Write a class `GPT` that derives from `nn.Module` and whose `__init__` method takes arguments `vocab_size, context_size, hidden_size, n_layer, n_head, dropout`.
The `forward` method should take two arguments `x, y` representing sequences of input and target tokens, respectively, both of which have type `torch.long` and shape ($N$, $T$), and returns logits and loss as a tuple.
The `GPT` module should feature two `nn.Embedding` layers, one for token embeddings and one for positional embedding, i.e., it should embed the position of the corresponding token within the input sequence.
The positional embedding is necessary for the Transformer to determine the order of its inputs.
Add the two embeddings and apply a dropout layer.
Next, apply `n_layers` layers of `Block`s followed by a `nn.LayerNorm` and a `nn.Linear` (without bias) mapping to an output dimension of `vocab_size`.
Finally, apply the cross-entropy loss function to the logits.
To save some parameters, apply weight tying between the token embedding layer and the output layer, i.e., they should use the same weights.
Initialize all weights using a normal distribution with a mean of zero and a standard deviation of 0.02 (except for the output layers of the `MLP`s use $0.02/\sqrt{2 * \mathtt{n\_layer}}$) and all biases to zero.
Use the argument `dropout` as intensity for all dropout layers in the network.

In [62]:
class GPT(nn.Module):
    def __init__(self, vocab_size, context_size, hidden_size, n_layer, n_head, dropout):
        super(GPT, self).__init__()
        self.vocab_size = vocab_size
        self.context_size = context_size
        self.hidden_size = hidden_size
        self.n_layer = n_layer
        self.n_head = n_head
        self.dropout = nn.Dropout(dropout)
        self.token_embedding = nn.Embedding(vocab_size, hidden_size)
        self.positional_embedding = nn.Embedding(context_size, hidden_size)
        self.blocks = nn.ModuleList([Block(hidden_size, n_head, dropout) for _ in range(n_layer)])
        self.layer_norm = nn.LayerNorm(hidden_size)
        self.output = nn.Linear(hidden_size, vocab_size)

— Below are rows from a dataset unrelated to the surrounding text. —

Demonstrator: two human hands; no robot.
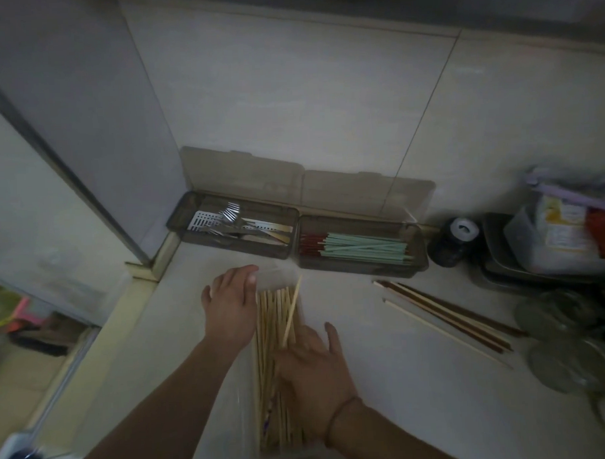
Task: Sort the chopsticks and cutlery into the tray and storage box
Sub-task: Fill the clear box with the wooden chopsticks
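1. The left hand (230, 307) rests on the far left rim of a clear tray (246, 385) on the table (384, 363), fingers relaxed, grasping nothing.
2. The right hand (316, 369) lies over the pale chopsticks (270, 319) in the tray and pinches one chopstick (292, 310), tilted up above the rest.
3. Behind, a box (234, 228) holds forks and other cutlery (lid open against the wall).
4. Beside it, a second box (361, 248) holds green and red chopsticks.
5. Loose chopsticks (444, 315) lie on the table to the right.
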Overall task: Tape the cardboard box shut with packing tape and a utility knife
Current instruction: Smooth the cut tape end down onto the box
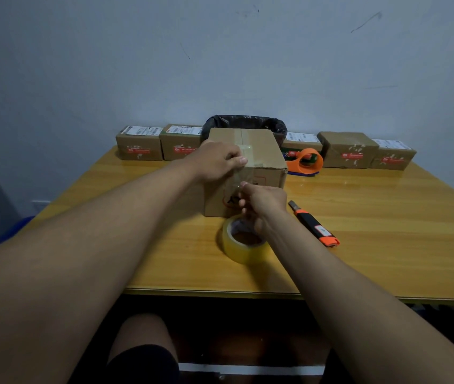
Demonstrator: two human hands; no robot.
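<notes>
while the tape strip [234,187] hangs clear down the near face of the cardboard box [259,159], both hands are on it. box sits mid-table, closer to the far edge than the near one, flaps closed, an older tape line running along the top seam. left hand [217,162] is on the top near edge, thumb and fingers pressed flat on the tape where it folds over. right hand [261,202] is lower on the near face, fingertips pinched on the strip's loose end (exact contact is hard to read, the film is transparent). tape roll [243,241] lies flat on the table just in front of the box, under the right wrist. can't tell if the strip is already cut from it. utility knife [314,224] lies to the right of the roll, untouched, pointing toward the far edge. orange dispenser [304,160] sits beside the box's right side; small parcels [140,144] line the far edge, with a bin-lined container [245,123] behind the box.

step in hand, my read: laying the tail down the front face. do it well: keep the left thumb anchoring the fold, keep the strip taut and centred on the seam, smooth downward from the edge so no bubble gets trapped, then cut at the roll side with the knife only once the strip is stuck.
</notes>
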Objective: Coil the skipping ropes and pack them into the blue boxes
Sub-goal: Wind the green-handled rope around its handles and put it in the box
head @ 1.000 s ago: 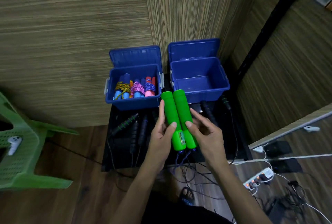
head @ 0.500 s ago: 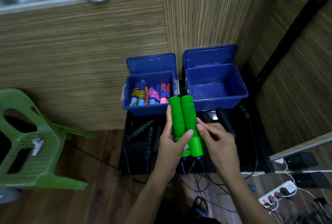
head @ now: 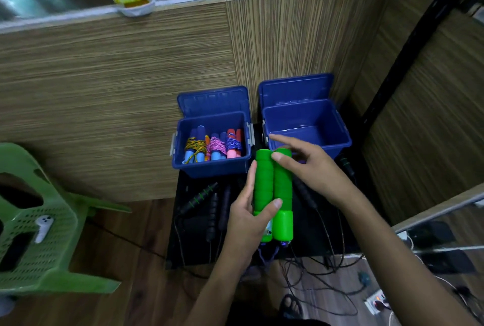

        self._init_weights()

    def forward(self, x, y):
        # Token and positional embeddings
        token_embedded = self.token_embedding(x)
        position_embedded = self.positional_embedding(torch.arange(x.shape[1], device=x.device))
        x = self.dropout(token_embedded + position_embedded)

        # Blocks
        for block in self.blocks:
            x = block(x)

        # Layer norm and output linear layer
        x = self.layer_norm(x)
        logits = self.output(x)

        # Compute the loss
        loss = nn.CrossEntropyLoss()(logits.view(-1, self.vocab_size), y.view(-1))
        return logits, loss

    def _init_weights(self):
        # Token embedding and output layers weight tying
        self.output.weight = self.token_embedding.weight
        self.output.bias.data.zero_()

        # Initialize other weights and biases
        for module in self.modules():
            if isinstance(module, (nn.Linear, nn.Embedding)):
                module.weight.data.normal_(mean=0.0, std=0.02)
                if isinstance(module, nn.Linear) and module.bias is not None:
                    module.bias.data.zero_()
            elif isinstance(module, nn.LayerNorm):
                module.bias.data.zero_()
                module.weight.data.fill_(1.0)


## Exercise 6: Optimizer

Add a method `configure_optimizers` to the class `GPT` that takes arguments `weight_decay, learning_rate, betas`.
Divide the model parameters into two groups.
The first group consists of all parameters with at least 2 dimensions, e.g., weight/embedding matrices and uses a decay of `weight_decay`.
The second group consists of all other parameters, e.g., biases and layer norms, and does not use weight decay.
Construct and return a `torch.optim.AdamW` optimizer with `learning_rate` and `betas` that operates on these two parameter groups.

In [58]:
import torch.optim as optim

class GPT(nn.Module):

    def configure_optimizers(self):
        weight_decay = 0.01
        learning_rate = 0.001
        betas = (0.9, 0.999)
        no_decay = ['bias', 'LayerNorm.weight']
        optimizer_grouped_parameters = [
            {'params': [p for n, p in self.named_parameters() if not any(nd in n for nd in no_decay)], 'weight_decay': weight_decay},
            {'params': [p for n, p in self.named_parameters() if any(nd in n for nd in no_decay)], 'weight_decay': 0.0}
        ]
        optimizer = optim.AdamW(optimizer_grouped_parameters, lr=learning_rate, betas=betas)
        return optimizer


## Exercise 7: Training

In the code cell below you find some globals, helper functions, and boilerplate code. Extend the given code by a training loop that
* stops after `max_iters` iterations
* applies the learning rate schedule implemented in `get_lr`
* applies gradient clipping at `grad_clip` using `torch.nn.utils.clip_grad_norm_`
* accumulates gradients for `gradient_accumulation_steps` batches before each weight update
* logs the training loss and learning rate every `log_interval` iterations
* evaluates (and potentially checkpoints) the model using `estimate_loss` every `eval_iters` iterations.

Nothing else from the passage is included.